2. Meditation boosts the very same neurotransmitters that bipolar medications do. Insufficient serotonin, dopamine, & GABA, all super important brain chemicals, greatly impact mood & overall mental health. It may come as no surprise that bipolar medications, SSRIs, work to increase all of these mood elevating chemicals. No need to pop a pill when meditation will normalize all of the above.
3. Meditation makes you a witness to your thoughts. The fluctuations of the mind do not emotionally affect those while in a state of meditation, nor while outside of meditation — for the skilled practitioner. Once the meditator’s mind becomes naturally detached, in a healthy and good way, he/she does not attach to any particular state, whether high or low. Meditation puts you in the driver seat of your mind.
4. Meditation activates the brain’s CEO: the prefrontal cortex. You can think of the prefrontal cortex as the control center of the brain, with executive functions such as knowing right from wrong, good and bad, outcome of actions, and overall orchestration of thoughts. Of particular significance, this brain region has a major affect on personality disorders, namely depression. Studies conclude that meditation healthfully boosts this brain region, effectively smoothing out the manic, while deactivating the depression.

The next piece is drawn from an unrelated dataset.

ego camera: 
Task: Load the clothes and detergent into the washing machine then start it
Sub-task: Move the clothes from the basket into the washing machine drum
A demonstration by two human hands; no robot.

5. Meditation can bring a normal life to a bipolar sufferer. Once the practice of meditation becomes habitual, the bipolar patient will develop an internal set of skills, such as moving from a state of confusion and anxiety to one of peace and inner calm. Meditation may be the closest thing to a cure for bipolar disorder, leaving an ordinary life within reach.
In all cases, meditation brings tremendous benefit to the bipolar patient, and can be used along with prescriptions or other therapies — at no risk.